(Task directions) Reproduce the records below exactly, but only between the lines holding "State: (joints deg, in" and "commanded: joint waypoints", inclusive.

● ● ● ●

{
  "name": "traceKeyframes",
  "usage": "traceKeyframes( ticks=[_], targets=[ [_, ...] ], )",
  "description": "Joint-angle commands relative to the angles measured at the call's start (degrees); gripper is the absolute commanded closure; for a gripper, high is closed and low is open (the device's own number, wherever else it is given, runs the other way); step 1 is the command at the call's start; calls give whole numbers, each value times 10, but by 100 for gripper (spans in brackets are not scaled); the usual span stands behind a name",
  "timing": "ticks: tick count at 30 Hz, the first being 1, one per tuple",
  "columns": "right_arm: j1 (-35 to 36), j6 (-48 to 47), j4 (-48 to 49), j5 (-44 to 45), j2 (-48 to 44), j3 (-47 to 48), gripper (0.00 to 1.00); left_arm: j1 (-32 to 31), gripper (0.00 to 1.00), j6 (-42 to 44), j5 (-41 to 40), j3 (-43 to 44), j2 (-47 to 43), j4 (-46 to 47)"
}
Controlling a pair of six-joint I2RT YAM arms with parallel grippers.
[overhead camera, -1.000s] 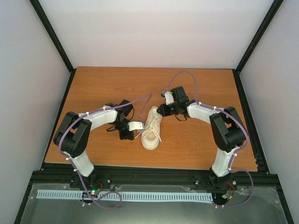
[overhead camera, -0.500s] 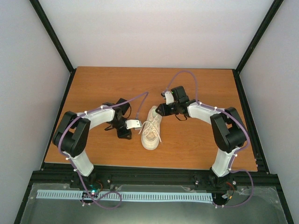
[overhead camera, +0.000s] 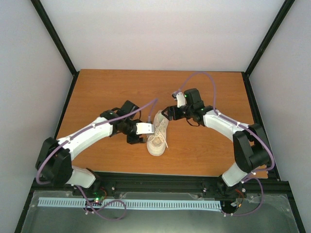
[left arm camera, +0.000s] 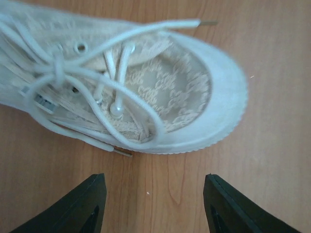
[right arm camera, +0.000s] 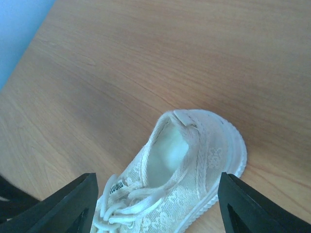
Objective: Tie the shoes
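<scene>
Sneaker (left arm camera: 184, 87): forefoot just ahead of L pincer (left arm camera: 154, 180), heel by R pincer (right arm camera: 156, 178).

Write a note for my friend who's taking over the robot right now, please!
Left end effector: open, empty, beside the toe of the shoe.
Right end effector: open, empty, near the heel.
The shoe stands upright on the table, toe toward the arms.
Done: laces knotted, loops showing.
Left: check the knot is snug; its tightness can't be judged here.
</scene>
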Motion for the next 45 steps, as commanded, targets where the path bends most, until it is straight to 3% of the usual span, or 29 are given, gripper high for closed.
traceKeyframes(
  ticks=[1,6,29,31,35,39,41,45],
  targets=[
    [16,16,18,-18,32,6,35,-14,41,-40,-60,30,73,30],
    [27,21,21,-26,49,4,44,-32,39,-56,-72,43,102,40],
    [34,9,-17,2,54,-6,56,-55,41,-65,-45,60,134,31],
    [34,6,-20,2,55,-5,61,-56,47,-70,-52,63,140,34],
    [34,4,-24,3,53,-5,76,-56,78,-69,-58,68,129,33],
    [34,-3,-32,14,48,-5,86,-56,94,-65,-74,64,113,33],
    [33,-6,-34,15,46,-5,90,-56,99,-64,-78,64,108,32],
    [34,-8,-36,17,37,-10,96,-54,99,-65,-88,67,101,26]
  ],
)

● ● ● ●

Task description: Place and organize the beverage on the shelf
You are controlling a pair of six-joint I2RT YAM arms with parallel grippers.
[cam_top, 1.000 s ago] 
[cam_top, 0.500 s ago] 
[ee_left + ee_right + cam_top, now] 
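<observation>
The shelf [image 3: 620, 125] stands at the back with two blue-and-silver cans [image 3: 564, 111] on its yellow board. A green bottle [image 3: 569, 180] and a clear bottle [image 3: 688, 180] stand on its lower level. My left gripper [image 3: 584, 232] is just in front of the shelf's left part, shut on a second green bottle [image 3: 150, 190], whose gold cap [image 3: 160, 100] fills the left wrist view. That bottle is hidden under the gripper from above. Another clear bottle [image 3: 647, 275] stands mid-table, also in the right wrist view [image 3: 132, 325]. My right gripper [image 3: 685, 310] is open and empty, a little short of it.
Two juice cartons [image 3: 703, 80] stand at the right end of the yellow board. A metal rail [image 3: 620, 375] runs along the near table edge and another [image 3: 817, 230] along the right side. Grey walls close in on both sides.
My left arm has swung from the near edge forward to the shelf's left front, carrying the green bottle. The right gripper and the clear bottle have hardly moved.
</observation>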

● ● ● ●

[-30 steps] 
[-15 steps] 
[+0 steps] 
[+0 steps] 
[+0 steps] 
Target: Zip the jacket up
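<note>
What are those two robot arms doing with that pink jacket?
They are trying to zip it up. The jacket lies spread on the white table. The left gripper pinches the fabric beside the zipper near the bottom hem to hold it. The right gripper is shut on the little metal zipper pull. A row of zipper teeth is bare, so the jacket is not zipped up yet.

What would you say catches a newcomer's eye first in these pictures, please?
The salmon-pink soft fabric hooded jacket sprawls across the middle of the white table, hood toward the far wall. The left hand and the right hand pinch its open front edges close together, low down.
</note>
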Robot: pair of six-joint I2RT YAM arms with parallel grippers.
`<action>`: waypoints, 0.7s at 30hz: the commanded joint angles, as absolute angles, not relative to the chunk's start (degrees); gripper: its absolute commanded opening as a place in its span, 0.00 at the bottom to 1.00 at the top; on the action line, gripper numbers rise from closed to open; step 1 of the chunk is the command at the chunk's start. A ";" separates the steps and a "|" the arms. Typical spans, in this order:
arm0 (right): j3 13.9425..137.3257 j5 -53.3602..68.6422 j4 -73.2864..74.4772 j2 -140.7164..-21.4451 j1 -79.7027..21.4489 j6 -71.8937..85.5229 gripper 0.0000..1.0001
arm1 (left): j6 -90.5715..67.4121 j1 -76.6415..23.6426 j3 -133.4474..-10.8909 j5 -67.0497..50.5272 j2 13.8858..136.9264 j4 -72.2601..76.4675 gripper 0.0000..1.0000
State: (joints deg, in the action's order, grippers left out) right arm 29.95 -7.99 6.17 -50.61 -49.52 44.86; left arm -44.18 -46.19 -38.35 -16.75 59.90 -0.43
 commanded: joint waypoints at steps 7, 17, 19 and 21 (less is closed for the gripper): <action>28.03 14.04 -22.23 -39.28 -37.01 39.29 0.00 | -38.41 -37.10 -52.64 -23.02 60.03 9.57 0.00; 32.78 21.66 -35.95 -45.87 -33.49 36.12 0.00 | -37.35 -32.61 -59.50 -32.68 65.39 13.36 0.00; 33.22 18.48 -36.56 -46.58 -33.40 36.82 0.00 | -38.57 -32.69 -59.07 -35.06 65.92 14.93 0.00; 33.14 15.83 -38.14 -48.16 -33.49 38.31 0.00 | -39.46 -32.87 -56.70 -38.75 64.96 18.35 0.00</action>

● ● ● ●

(Solution to the problem)
State: (joints deg, in the action's order, grippers left out) right arm 29.95 -7.99 6.17 -50.61 -49.52 44.86; left arm -44.18 -46.19 -38.35 -16.75 59.90 -0.43
 commanded: joint waypoints at steps 7, 17, 19 and 21 (less is closed for the gripper): <action>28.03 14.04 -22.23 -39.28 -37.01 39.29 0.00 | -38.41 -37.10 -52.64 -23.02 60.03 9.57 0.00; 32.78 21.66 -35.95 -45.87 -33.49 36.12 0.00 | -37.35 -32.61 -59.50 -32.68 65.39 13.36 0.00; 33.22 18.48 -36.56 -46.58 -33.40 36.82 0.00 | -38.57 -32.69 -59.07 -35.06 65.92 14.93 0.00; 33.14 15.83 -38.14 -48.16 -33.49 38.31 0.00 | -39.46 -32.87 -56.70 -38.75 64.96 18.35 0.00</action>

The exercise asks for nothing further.